Exercise brief
Write out the data below in full, unchanged, minus the images.

Material provided
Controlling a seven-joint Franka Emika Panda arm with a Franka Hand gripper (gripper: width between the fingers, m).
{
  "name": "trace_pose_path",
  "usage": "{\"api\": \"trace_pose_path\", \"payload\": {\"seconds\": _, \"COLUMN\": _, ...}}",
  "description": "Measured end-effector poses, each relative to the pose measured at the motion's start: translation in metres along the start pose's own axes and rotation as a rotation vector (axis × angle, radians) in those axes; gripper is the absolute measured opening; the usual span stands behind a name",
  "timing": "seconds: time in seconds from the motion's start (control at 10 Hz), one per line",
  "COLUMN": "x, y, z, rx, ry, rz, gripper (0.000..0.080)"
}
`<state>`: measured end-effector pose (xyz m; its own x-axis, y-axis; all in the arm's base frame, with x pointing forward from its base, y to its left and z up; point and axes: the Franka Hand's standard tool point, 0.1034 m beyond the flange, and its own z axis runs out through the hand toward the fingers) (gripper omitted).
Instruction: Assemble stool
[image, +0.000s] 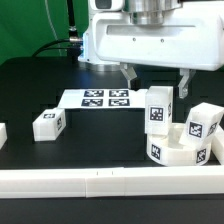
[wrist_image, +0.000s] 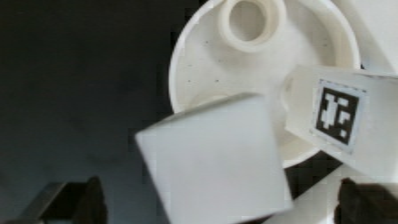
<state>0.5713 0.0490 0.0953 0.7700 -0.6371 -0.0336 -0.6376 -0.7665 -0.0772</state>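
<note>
The gripper hangs above the seat, jaws wide and empty. The seat, bearing two upright legs, sits just beside the rail. The third leg lies well apart on open table.

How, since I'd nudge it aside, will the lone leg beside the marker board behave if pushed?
The lone leg looks squat and flat-faced, so it would probably slide rather than roll or tip. It looks like moulded plastic, so likely stiff and light.

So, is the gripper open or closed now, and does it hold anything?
Gripper: open, holding nothing; an upright leg stands below it.
</note>
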Motion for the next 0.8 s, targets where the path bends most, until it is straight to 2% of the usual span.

Exercise solution
Controlling a seven-joint Franka Emika Panda arm with a Franka Hand gripper (gripper: width between the fingers, m).
{
  "name": "trace_pose_path",
  "usage": "{\"api\": \"trace_pose_path\", \"payload\": {\"seconds\": _, \"COLUMN\": _, ...}}",
  "description": "Measured end-effector poses, each relative to the pose measured at the motion's start: translation in metres along the start pose's own axes and rotation as a rotation vector (axis × angle, radians) in those axes; gripper is the absolute measured opening; the usual span stands behind a name",
  "timing": "seconds: time in seconds from the motion's start (control at 10 Hz), one per line",
  "COLUMN": "x, y, z, rx, ry, rz, gripper (0.000..0.080)"
}
`<state>`: measured end-effector pose (xyz m; its own x-axis, y-axis; all in the arm's base frame, with x pointing forward from its base, y to its left and z up; point and axes: the Franka Hand's standard tool point, 0.1034 m beyond the flange, and its own z axis runs out through the hand toward the fingers) (gripper omitted).
Instruction: Assemble stool
[image, +0.000s] 
[wrist_image, +0.000s] 
<state>0.5713 0.0490 0.0953 0.7700 -0.6371 -0.0336 -0.6376 -0.7665 -0.0772</state>
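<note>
The gripper hangs above the seat, jaws wide and empty. The seat, bearing two upright legs, sits just beside the rail. The third leg lies well apart on open table.

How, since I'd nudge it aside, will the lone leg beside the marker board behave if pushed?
The lone leg looks squat and flat-faced, so it would probably slide rather than roll or tip. It looks like moulded plastic, so likely stiff and light.

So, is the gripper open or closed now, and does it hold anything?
Gripper: open, holding nothing; an upright leg stands below it.
</note>
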Motion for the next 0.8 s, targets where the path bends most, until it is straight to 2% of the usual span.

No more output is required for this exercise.